Children grow and develop rapidly, so it's important they get enough sleep to give them the energy they need for active play and good health. Having good sleep habits, such as routine sleep times, and ensuring a relaxed, safe sleep environment can help your child get the sleep they need.

What is a good sleep habit?

A good sleep habit means behaviour and habits that can lead to a good night’s sleep. It is often referred to as good sleep hygiene.

How much sleep does a child need?

Newborn babies' sleep varies a lot. After a month or so, most babies are sleeping 14 to 17 hours over both day and night. Gradually, your baby will sleep more at night and less during the day.

Toddlers and preschoolers need 11 to 14 hours of sleep each day. Most of it should be at night, but often they need a nap during the day as well.

Try to keep daytime naps to 1 to 2 hours, to avoid delaying evening bedtimes, although an individual child’s needs may vary. Primary school-age children need 9 to 11 hours a night.

Our body clock and sleep cycle

Sleep patterns are controlled by our body’s internal clock, which keeps us awake during the day and promotes sleep at night. Our body clock helps to coordinate the release of a hormone called melatonin, which tells our bodies that it’s time to sleep.

Most children fall asleep within 20 minutes of going to bed. It’s important to establish routine times for your child’s night-time sleep and daytime naps. This helps maintain their body clock to release melatonin, which helps them get to sleep more quickly. Once asleep, we cycle through periods of deeper and lighter sleep throughout the night.

Good quality sleep means your child sleeps deeply and doesn’t wake up too often. Deepest sleep usually occurs before midnight, so getting your child to bed early will help them make the most of this period for good sleep.

Learn more about body clocks and sleep cycles.

How to improve your child’s sleep habits

Nutrition and physical activity

Good nutrition and exercise will help your child to get good sleep. Where possible, try to time meals so your child isn’t going to bed either hungry or too full, as this may make them feel uncomfortable and prevent them from settling down.
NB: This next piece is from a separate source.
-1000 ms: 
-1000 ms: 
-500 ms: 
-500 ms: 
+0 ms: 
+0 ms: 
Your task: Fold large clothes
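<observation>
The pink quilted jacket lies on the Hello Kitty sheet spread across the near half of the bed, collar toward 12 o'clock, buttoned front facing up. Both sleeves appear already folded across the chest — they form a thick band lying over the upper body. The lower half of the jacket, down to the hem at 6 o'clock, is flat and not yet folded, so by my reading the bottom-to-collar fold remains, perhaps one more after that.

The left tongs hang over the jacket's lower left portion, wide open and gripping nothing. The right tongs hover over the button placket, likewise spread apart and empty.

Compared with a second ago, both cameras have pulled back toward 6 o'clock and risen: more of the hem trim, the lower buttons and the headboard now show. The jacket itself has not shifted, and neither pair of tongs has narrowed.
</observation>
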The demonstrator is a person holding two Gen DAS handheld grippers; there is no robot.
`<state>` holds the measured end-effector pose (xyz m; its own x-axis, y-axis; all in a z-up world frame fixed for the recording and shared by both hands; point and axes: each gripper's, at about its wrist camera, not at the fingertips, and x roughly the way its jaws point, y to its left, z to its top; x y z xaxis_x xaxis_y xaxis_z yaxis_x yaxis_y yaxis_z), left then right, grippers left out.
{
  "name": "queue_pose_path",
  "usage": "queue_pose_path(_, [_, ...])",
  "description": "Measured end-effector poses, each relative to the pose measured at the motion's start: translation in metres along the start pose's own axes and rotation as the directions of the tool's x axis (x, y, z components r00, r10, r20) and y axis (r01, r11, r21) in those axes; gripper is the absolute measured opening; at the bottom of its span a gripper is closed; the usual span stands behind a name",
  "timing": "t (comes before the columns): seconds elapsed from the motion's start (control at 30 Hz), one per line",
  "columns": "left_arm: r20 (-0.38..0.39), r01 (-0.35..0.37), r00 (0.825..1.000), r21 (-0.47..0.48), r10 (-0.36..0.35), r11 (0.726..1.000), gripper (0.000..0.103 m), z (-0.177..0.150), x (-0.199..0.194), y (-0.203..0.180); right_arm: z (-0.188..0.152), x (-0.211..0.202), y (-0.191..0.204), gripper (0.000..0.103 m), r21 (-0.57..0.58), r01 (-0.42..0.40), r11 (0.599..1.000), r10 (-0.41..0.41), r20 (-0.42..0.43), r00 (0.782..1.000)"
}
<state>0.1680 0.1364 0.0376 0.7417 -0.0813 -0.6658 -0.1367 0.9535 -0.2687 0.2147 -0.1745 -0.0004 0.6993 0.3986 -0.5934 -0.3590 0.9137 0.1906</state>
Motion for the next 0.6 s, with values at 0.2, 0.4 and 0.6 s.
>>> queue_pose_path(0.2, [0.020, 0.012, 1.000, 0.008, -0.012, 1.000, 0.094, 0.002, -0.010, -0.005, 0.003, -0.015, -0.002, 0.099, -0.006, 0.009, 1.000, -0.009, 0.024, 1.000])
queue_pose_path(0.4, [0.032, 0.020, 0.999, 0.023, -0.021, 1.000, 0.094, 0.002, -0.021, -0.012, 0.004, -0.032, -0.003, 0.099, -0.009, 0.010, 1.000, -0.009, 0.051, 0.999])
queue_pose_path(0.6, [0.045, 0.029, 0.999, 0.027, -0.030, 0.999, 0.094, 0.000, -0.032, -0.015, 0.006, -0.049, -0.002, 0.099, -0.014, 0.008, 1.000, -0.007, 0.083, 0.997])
Physical activity and play during the day will also help your child use up energy so they’re less likely to be restless at bedtime. Encourage some playtime outdoors, as exposure to sunlight helps to synchronise their body clock, which helps regulate sleep.

Avoid daytime naps if your child is aged over 5. Make sure your child avoids caffeine, for example in soft drinks and chocolate.

Wind-down time

A wind-down period before bedtime can help your child transition from playtime to sleep. Quiet activities, such as looking at books, telling your child a story or playing some soft music, can help them feel calm, relaxed and sleepy. Wind-down periods may be particularly helpful if you’re having difficulties getting your child to settle down to nap during the day. Avoid using electronic media including television, computers and mobile phones for at least an hour before bedtime.

Bedtime routine

Following a set routine at evening bedtime, such as bathing and cleaning teeth followed by a final goodnight, can help your child associate these activities with sleep. It’s also important that they feel safe and relaxed in their sleep environment. Some children may become distressed if left alone in a dark room to sleep. Using a night light, or leaving the door open, may be comforting. Make sure your child can’t see a clock if they are checking the time often.

Once your child is in bed, if you need to attend to them to get them to settle, try keeping the lights dimmed and the room quiet to not disrupt the bedtime mood.

Find more information and tips for keeping your child settled in bed.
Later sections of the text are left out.